The European Commission has announced the launch of a new initiative to develop an additional type of standard contractual clauses (SCCs) that specifically address the situation where a data importer is directly subject to the GDPR. The move would fill in a hole in the existing four modules of SCCs, which are currently drafted with the expectation that the data importer is not otherwise subject to the GDPR.
Importantly, the new set of standard contractual clauses will supplement the existing four modules and not replace them, minimizing the impact to most businesses that use one or more of the modules in the current SCCs as the lawful method of transferring data from the EEA, UK, or Switzerland. Only businesses that force data importers who are directly subject to the GDPR into the existing SCCs may have to update to the new SCCs, when they are available (and likely there will be a transition period).

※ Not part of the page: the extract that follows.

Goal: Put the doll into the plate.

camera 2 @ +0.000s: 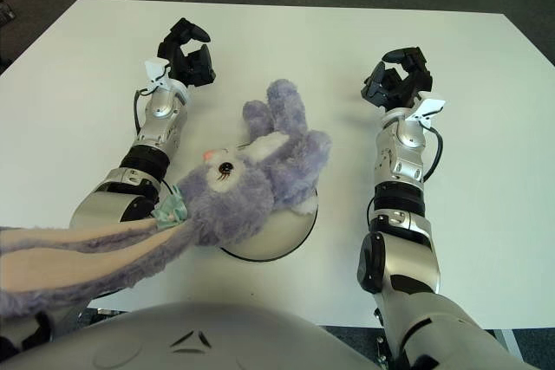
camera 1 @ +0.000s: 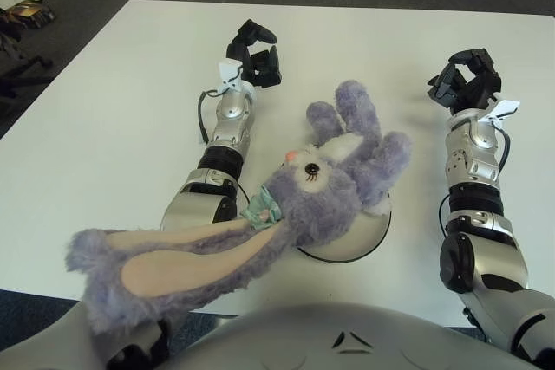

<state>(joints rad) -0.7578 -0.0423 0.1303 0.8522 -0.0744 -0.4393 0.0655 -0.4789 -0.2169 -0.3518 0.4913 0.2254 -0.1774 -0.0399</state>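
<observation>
The left hand showed at about eleven o'clock from the doll, its dark fingers curled in on themselves and holding nothing; the right hand showed at about two o'clock from the doll, well apart from it, likewise curled and gripping nothing. The doll, a purple plush rabbit with a small pale green bow at its neck, lay across the white plate on the white table, its body and paws covering most of the dish and only the plate's five-o'clock rim left bare. One long ear, pink inside, trailed off toward eight o'clock, past the table's near edge and close under the camera. Judged from this, the placing step looked essentially done, with the toy resting on the plate and neither hand touching it. Any next move would call only for keeping both hands clear of the doll, or, if a tidier result were wanted, lifting the overhanging ear inward without dragging the body off the dish. No brand, label or readable writing could be made out; small white tags at each wrist looked blank.
</observation>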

The draft of the new SCCs is expected 4Q2024, with commission adoption 2Q2025.
Standard contractual clauses (SCCs) are model data protection clauses that EU data exporters can incorporate into their contracts to transfer personal data to data importers in third countries in line with the requirements of the General Data Protection Regulation (GDPR). These clauses address the specific scenario where the data importer is located in a third country but is directly subject to the GDPR.
The content of this article is intended to provide a general guide to the subject matter. Specialist advice should be sought about your specific circumstances.